A week with no NEWLY_ABANDONED entries is also information. It means the dependency tree is stable for another week. The team confirms it in 30 seconds and moves on.

This rolling-window diff pattern is the same thinking that drives Apify actor reliability monitoring — the fleet-wide signal isn't "what's the current state", it's "what changed since last time".

What the team actually reads on Monday morning

Per-repo scoring is one half of the output. The other half is a run-level summary written to the actor's key-value store, designed to be paste-ready for Slack, weekly digests, or audit reports without further processing. For a category audit run weekly, this is the artefact that gets opened on Monday morning.

Leaderboards. Top 10 by each of the five composite scores (project health, adoption readiness, community, supply-chain risk, outreach). A category scan returns five ranked lists — most adoptable, lowest risk, most reachable maintainers — instead of one undifferentiated table.

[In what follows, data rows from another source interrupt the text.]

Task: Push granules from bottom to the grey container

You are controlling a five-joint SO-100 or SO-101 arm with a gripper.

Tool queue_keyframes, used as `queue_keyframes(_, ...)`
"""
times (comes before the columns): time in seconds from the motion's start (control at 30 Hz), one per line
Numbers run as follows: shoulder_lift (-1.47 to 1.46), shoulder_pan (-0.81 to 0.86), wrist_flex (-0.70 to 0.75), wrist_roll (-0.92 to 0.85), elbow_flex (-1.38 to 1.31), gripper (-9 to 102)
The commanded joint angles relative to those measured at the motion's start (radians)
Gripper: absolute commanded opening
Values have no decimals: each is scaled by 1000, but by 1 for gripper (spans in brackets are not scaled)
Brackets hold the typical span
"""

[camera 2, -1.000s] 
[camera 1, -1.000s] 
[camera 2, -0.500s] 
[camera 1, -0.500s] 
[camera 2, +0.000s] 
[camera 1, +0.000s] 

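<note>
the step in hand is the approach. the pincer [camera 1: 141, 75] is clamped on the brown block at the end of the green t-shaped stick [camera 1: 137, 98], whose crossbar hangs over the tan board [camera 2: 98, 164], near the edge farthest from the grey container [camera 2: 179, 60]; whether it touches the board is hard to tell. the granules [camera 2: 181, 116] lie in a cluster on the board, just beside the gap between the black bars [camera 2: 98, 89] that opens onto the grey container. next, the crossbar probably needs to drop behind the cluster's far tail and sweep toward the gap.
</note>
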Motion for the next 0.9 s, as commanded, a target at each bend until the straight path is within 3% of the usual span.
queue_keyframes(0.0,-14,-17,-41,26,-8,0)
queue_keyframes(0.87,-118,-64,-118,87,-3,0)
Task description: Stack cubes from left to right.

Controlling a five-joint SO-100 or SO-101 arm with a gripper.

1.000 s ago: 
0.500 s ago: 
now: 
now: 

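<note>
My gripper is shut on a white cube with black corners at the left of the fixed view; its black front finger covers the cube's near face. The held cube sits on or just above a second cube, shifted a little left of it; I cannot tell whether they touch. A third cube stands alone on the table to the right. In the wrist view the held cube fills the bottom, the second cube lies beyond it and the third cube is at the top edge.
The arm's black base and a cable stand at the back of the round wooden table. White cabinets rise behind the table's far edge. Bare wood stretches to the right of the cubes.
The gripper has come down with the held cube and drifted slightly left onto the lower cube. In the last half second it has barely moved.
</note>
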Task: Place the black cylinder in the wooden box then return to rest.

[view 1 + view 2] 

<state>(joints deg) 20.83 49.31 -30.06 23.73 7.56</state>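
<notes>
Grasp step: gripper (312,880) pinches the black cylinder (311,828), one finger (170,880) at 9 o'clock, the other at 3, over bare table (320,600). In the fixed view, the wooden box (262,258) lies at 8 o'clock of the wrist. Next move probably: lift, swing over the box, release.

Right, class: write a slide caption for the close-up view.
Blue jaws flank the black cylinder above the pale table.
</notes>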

Category market intelligence. Score distributions across the category, count of declining and abandoned projects, breakout detection (repos with star velocity in the top 1% of category), so a market-map run tells you the shape of the category rather than just the leaders.

Narrative summary. A short paragraph synthesising the run: "Of 847 vector-database repos scanned, 62 are STRONGLY_RECOMMENDED, 14 are NEWLY_ABANDONED since last run, 3 are breakout candidates this week." Drops directly into a stand-up note or weekly digest.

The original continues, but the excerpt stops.